Most homelab diagrams start with the fun parts: the NAS, the containers, the dashboards, the automations, the small machines doing useful little jobs around the house. Backup diagrams are usually less glamorous. A few arrows to a NAS, maybe one more arrow to the cloud, and the comforting feeling that important files probably exist in more than one place.
In short: I want the NAS to be the local backup hub, Synology DSM to handle snapshots and Hyper Backup jobs, USB disks to provide an offline copy, cloud storage to provide encrypted offsite history, and Prometheus plus ntfy to tell me when the system stops doing its job.

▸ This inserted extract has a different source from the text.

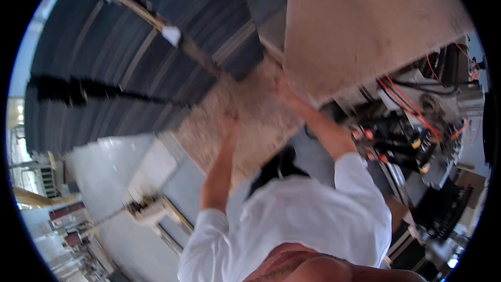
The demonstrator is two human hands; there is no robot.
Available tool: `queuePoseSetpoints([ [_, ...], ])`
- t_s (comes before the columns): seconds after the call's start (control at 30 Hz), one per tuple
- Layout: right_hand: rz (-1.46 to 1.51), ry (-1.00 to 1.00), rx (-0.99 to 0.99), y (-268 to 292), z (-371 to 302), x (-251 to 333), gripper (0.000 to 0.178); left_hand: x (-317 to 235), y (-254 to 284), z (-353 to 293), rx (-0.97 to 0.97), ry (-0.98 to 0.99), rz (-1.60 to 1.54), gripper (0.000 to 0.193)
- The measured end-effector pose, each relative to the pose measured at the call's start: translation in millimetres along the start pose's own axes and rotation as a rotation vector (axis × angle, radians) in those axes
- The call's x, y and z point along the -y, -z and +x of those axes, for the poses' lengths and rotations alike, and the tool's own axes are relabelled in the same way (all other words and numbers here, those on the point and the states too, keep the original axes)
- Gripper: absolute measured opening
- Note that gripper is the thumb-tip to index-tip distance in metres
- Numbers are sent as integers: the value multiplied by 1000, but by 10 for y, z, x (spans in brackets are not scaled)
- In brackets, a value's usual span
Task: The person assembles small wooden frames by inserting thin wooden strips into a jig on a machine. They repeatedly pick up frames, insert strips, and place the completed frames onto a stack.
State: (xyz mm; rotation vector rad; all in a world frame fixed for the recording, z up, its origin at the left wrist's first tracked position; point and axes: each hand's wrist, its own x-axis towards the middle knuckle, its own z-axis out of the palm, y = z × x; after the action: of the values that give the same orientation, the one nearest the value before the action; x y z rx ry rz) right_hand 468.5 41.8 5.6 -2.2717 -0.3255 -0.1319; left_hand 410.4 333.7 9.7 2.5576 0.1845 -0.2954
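Observation:
My left hand (230,117) is over a worn brown board-like surface (261,143) in front of my body, its fingers smeared by motion. Farther right, my right hand (283,90) reaches to the far part of the same surface, close to the corner of a large flat brown panel (365,26); its fingers are blurred too. Whether either hand grips anything does not show. Beyond my left hand spreads a wide dark sheet-like surface (172,68) with lighter streaks, and a narrow brown strip with a white piece (171,35) crosses it.
On the right is a cluttered stand with black tools (391,143) and orange cables (409,104). A pale low frame (156,214) stands on the grey floor (128,243) at the left. Shelf-like clutter (70,230) lines the far left edge.

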Motion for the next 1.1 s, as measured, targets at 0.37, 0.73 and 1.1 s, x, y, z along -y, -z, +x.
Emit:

That word, “probably”, is the problem.
I do not want a backup strategy that looks reassuring in a diagram. I want one that answers boring, specific questions: what happens if I delete a folder by mistake? What happens if the NAS dies? What happens if ransomware encrypts a mounted share? What happens if storage gets corrupted despite the UPS and clean shutdown path? What happens if I have to rebuild the whole thing on different hardware?
So this is the target architecture I want my homelab backups to move toward: not just more copies, but copies that fail for different reasons, are encrypted where they leave the house, and are tested often enough that “restore” is not a theory.
The rule behind the design
The common version is the 3-2-1 rule: keep three copies, on two different types of media, with one copy offsite. For a homelab, I think the more useful target is closer to 3-2-1-1-0:
- three copies of important data
- two different storage types or systems
- one offsite copy
- one offline or immutable copy
- zero untested restores
The last two matter more than they look. A cloud sync is useful, but it is not the same thing as an offline backup. If a bad script deletes a directory and that deletion syncs perfectly to the cloud, the cloud did its job and I still lost the data. Likewise, a backup I have never restored from is mostly a hope with timestamps.
The goal is not to back up everything with the same level of paranoia. The goal is to classify data by how painful it would be to lose, then give each class the right recovery path.
| Layer | Job | In this setup |
|---|---|---|
| Local hub | Fast recovery and one place to collect backups | Synology DSM |
| Snapshots | Quick rollback from mistakes | DSM Snapshot Replication |
| Offsite | Survive local loss | Encrypted Hyper Backup to cloud |
| Offline | Survive compromised or damaged online copies | Rotated USB disks |
| Monitoring | Notice broken backup jobs | Prometheus and ntfy |
| Restore tests | Prove the plan works | Scheduled restores from NAS, cloud, and USB |
What needs protecting
In my setup, the important things fall into a few buckets.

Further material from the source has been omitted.